Written by N Chandra Mohan
The Prime Minister has again a rumor surrounding the provision of Universal Basic Income (UBI) recommended by a report on the state of inequality commissioned by the Economic Advisory Council (EAC-PM).
One suggestion was to introduce a UBI to reduce the income gap towards a more equitable distribution of income in the Indian labor market.
Simply put, UBI is the money paid by the state to all citizens to take care of the necessities of life. It provides a “safety net to protect any citizen from drowning below the minimum standard of living,” according to Vijay Yoshi, an Emeritus professor at Merton College in Oxford, who was probably an early economist with Professor Pranab Vardhan of the University of California at Berkeley. Who recommended such a plan in India. This concept has gained enough traction to be characterized as “conceptually attractive” in the 2016-17 Economic Survey.
UBI’s appeal – especially to economic reformers who prefer a minimal state – is that it represents a potential alternative to various social welfare programs that are not effective in reducing poverty. When the National Rural Employment Guarantee Scheme was introduced in the first term of the previous UPA regime, such reformers rejected the idea as it would lead to widespread leakage and corruption.
They are annoyed by the huge inefficient subsidy king apparently intended for the poor. It is better to scrap all these ineffective subsidies and anti-poverty schemes and instead provide direct cash transfers to all.
Is UBI affordable? Is it possible? Yoshi estimated spending at 3.5% of GDP, where the Economic Survey estimates it to be 4-5% of GDP, with the top 25% not part of the income bracket. Yoshi’s tab is to subsidize, reduce tax breaks, impose taxes on agricultural income, among other measures that free up resources up to 10% of GDP.
He suggested that 2.5% could go to reduce the revenue deficit of the central and state governments. The other 4% could be used to increase government investment and social spending.
The balance is for UBI which is three times the subsidy bill budgeted for 2022-23. Of course, there will be resistance to reducing subsidies and removing tax breaks. “We will land in a situation where people will stand in parliament and demand that the current subsidy be continued and above that (UBI),” said former finance minister Arun Jaitley.

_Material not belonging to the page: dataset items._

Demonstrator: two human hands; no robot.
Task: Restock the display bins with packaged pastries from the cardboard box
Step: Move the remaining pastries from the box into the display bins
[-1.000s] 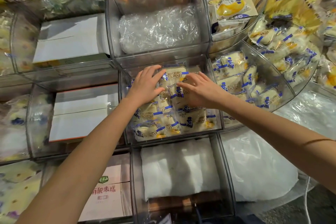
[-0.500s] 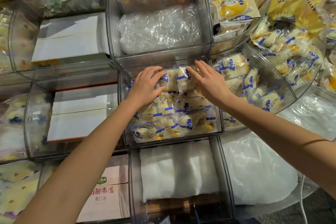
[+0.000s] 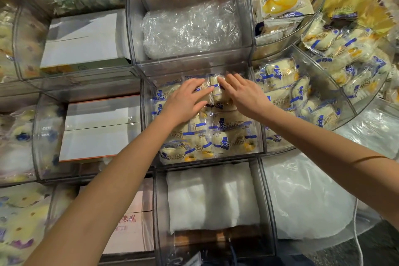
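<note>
Our left fingers [image 3: 195,84] are lying nearly straight and pressing flat on the top layer of packaged pastries [image 3: 228,134]. Our right fingers [image 3: 232,80], also straight, are touching the rearmost packet [image 3: 216,90], which is sitting just between the two sets of fingertips. Neither the left hand [image 3: 183,101] nor the right hand [image 3: 246,95] is gripping or lifting anything. Both are resting close together over the far half of the middle bin [image 3: 145,119].

Back from our fingertips toward the wrists, blue-and-white packets are filling that bin up to its front wall. Just beyond the fingertips, crumpled clear plastic [image 3: 190,28] is lying in the next bin. To the right of the right fingers, a neighbouring bin [image 3: 345,103] is carrying the same pastries. Below our wrists, white padding [image 3: 211,196] is lying in another bin. Well to the left of the left fingers, white boxes [image 3: 97,131] are lying inside bins. We cannot tell whether any of them is the supply carton.

We are judging this as the settling step, with packets already in the bin being patted into neat rows. The next move is calling for light pressure, since the pastries look soft and the wrappers slick. After that, we are needing to lift both hands straight up so that nothing drags out of line. Then we should be going back to the carton for more stock.
</note>
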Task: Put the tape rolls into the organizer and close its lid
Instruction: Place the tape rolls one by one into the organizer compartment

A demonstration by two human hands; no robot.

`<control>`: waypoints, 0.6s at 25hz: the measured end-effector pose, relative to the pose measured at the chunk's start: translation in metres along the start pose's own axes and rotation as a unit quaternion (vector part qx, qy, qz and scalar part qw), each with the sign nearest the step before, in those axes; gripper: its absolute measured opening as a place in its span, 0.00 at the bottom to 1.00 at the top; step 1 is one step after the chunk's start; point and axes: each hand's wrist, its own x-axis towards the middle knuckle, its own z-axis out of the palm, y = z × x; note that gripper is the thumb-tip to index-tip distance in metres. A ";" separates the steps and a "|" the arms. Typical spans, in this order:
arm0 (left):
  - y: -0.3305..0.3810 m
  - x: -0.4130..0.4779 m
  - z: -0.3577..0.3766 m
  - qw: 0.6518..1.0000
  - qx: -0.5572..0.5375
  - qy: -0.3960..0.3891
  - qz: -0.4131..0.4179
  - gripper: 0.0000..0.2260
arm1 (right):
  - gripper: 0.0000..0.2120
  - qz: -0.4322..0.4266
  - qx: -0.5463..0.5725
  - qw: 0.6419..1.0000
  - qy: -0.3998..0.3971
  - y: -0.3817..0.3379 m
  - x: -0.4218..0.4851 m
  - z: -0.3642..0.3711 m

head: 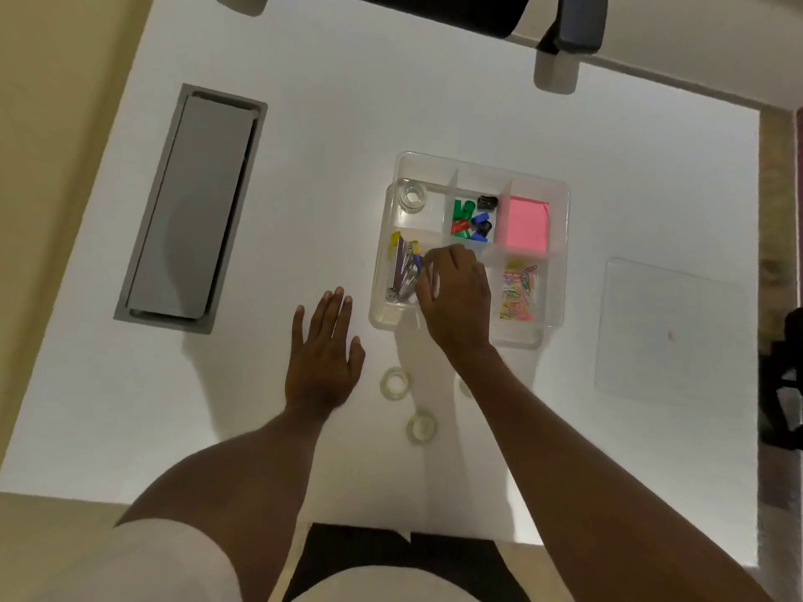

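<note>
A clear plastic organizer [560, 236] with several compartments sits mid-table, lid off. One clear tape roll [413, 196] lies in its far-left compartment. My right hand [456, 293] hovers over the organizer's front middle, fingers curled around a clear tape roll [431, 278] that is partly hidden. My left hand [323, 354] rests flat on the table, fingers spread, left of the organizer. Two tape rolls [395, 383] [420, 425] lie on the table between my forearms; a third [464, 386] peeks out beside my right wrist. The clear lid [669, 332] lies flat to the right.
Other compartments hold pink sticky notes [523, 225], coloured sharpeners [471, 221], paper clips [519, 291] and binder clips [406, 271]. A grey cable hatch [191, 206] is set into the table at left. A dark chair [569, 23] stands at the far edge.
</note>
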 end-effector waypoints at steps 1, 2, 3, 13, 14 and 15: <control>0.001 -0.002 0.000 1.000 -0.003 0.004 0.003 0.30 | 0.07 0.018 -0.005 1.000 0.000 0.004 -0.020 -0.002; 0.001 -0.002 0.001 1.000 -0.005 0.008 0.003 0.30 | 0.08 0.034 -0.007 0.999 0.000 0.009 -0.037 -0.004; -0.001 -0.001 0.000 1.000 -0.007 0.013 0.002 0.29 | 0.08 0.048 -0.008 0.999 -0.002 0.015 -0.052 -0.005; 0.000 -0.005 0.002 0.999 -0.006 0.033 0.013 0.29 | 0.28 0.208 -0.063 0.971 -0.095 0.061 -0.184 -0.015; 0.000 -0.005 0.002 0.999 -0.008 0.035 0.013 0.29 | 0.31 0.215 -0.063 0.969 -0.104 0.064 -0.187 -0.011; 0.000 -0.005 0.002 0.999 -0.010 0.037 0.013 0.29 | 0.32 0.221 -0.059 0.968 -0.106 0.065 -0.187 -0.008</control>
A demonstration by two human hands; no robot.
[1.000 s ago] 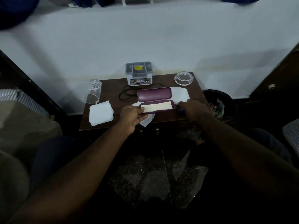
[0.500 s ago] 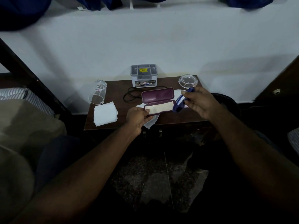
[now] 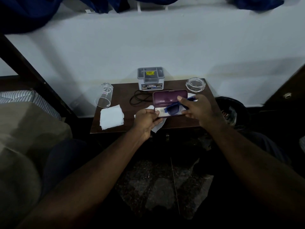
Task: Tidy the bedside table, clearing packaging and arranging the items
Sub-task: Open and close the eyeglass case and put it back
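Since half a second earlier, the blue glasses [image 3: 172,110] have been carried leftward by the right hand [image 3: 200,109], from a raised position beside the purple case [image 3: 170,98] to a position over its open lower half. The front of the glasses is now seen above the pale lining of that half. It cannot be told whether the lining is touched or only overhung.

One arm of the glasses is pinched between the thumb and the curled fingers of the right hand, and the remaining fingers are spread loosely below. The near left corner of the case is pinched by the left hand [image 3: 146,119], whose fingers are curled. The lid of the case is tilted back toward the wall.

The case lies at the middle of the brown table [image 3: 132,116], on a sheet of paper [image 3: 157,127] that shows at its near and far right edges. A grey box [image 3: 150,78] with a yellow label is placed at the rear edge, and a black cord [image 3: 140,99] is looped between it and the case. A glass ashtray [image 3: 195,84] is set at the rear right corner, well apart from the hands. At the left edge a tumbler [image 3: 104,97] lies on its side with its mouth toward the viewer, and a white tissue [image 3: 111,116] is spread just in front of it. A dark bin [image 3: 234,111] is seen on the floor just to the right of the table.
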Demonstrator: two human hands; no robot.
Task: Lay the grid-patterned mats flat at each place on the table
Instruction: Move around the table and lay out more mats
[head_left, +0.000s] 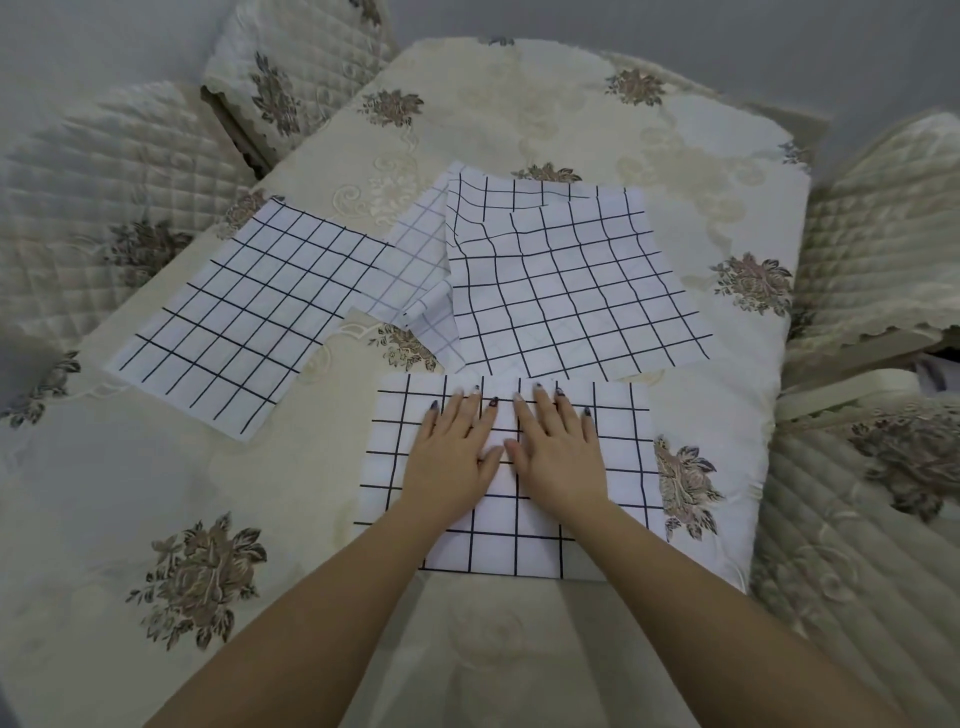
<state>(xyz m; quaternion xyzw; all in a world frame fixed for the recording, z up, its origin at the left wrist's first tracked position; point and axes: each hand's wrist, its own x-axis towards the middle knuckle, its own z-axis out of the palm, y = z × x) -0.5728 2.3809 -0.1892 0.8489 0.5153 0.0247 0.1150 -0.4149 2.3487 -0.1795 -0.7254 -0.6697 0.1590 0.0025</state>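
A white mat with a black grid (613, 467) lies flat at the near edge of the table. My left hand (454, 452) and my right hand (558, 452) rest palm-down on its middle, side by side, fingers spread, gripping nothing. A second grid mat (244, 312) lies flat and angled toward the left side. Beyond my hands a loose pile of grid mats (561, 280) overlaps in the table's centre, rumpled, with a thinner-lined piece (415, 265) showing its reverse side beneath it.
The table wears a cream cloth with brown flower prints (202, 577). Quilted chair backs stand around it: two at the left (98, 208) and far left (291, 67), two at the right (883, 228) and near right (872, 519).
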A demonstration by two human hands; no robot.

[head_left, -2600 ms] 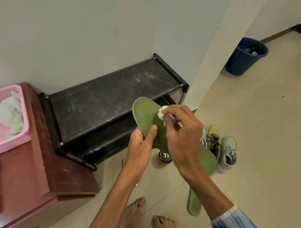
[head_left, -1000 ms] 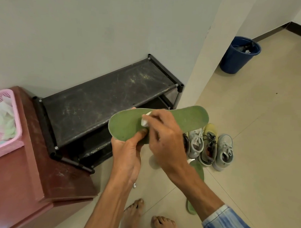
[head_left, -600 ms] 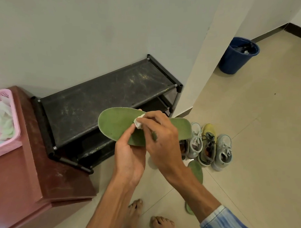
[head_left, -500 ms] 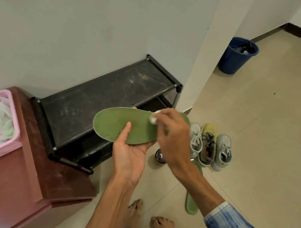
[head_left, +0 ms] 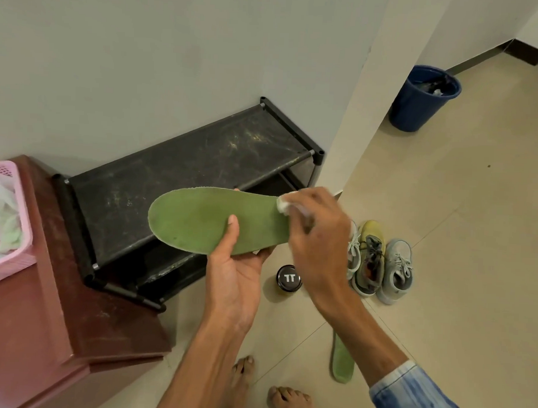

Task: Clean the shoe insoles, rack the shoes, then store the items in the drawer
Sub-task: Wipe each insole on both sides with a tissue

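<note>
The green insole [head_left: 200, 222] lies level in front of the shoe rack [head_left: 186, 176], left hand [head_left: 235, 273] gripping it, thumb on top; its far end hides behind the right hand [head_left: 315, 236], which pinches a half-covered white wipe [head_left: 282, 204] against it.

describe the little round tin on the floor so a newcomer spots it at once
Find the black shoe rack against the wall. On the tiled floor by its right end, between it and the row of shoes, stands the round tin. It alone is small and round, with white TT on its black lid.
</note>
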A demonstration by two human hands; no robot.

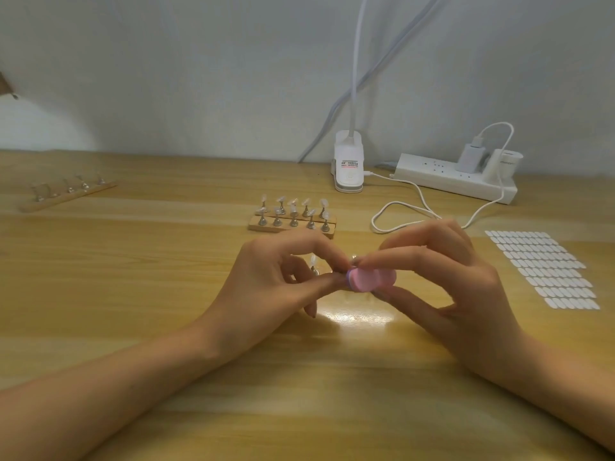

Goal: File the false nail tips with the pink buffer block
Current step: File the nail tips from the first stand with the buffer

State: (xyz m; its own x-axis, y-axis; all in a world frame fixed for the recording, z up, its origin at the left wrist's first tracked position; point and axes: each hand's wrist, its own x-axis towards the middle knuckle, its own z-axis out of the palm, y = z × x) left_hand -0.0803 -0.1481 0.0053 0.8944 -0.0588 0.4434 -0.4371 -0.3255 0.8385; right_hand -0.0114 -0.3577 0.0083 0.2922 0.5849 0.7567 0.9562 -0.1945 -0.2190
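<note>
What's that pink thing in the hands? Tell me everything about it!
The buffer is a small pink block with rounded ends and a purplish layer at its left end; it looks soft like foam and blurry. It lies sideways above the table, pinched by the right hand, fingers on top, thumb beneath. Fingertips of the left hand meet its left end.

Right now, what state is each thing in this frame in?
Pink buffer block: gripped by right hand, lifted.
Small metal nail stand: pinched by left hand, against the block.
Wooden rack of clear nail tips: filled, upright.
White power strip: white charger plugged in.
White sticker sheet: flat on wooden table.
</note>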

However, the question of affordability alone cannot derail UBI in India as there is a critical mass of semi-rural basic income schemes that have been implemented and can be scaled up without financial pressure. The Prime Minister transferred money from Kisan Samman Yojana
6,000 each to 120 million small and marginal farmers. This scheme follows the highly successful Rythu Bandu scheme of Telengana that has benefitted 5.8 million farmers with transfers of 5,000 per acre per season. Not to be outdone, Orissa has unleashed crushing aid or kalia to increase its livelihood and income. If Raithu Friend only benefits landowners with a clear title to their land, then Kalia is more involved in providing financial assistance to all farmers, including share farmers and tenants who do not have a title to their land, and landless agricultural workers. Then there is the Raithu Bharosa Scheme in Andhra Pradesh and the Rajiv Gandhi Kisan Nyaya Yojana in Chhattisgarh.
At the all-India level in 2018-19, 6.43% of the annual income of farmers constituted a cash transfer of PM Kisan, which is much higher for poor states like Bihar, Jharkhand, Uttarakhand, Orissa, MP and Chhattisgarh. The size of small and marginal farms is also 20 times more than that of medium and large farms.
The benefits of Kalia are significant for small and marginal farmers as they are alongside PM Kisan. With the exception of Raithu Bandu, where medium and large farmers benefit the most, income support is more inclusive of other state government schemes and “Income Support Scheme: PM Kisan’s assessment promotes more equity across farm size in terms of state” Economic and Political Weekly, August 21, 2021. Government Schemes by A. HN Poetry et al.
Going back to UBI, however, a fundamental question is, if the minimum income is guaranteed universally, where will most citizens get improved nutrition, healthcare and educational benefits for children? What is the benefit of basic income when there are no such facilities in remote villages of the country? In developed countries, a UBI was largely able to do (although no one did, despite discussions and debates) because there were many welfare states that provided essential public services, including child protection. In India, a UBI cannot simply be a substitute for a state lagging behind in providing essential services.
(The author is a New Delhi-based economics and business commentator. His views are personal.)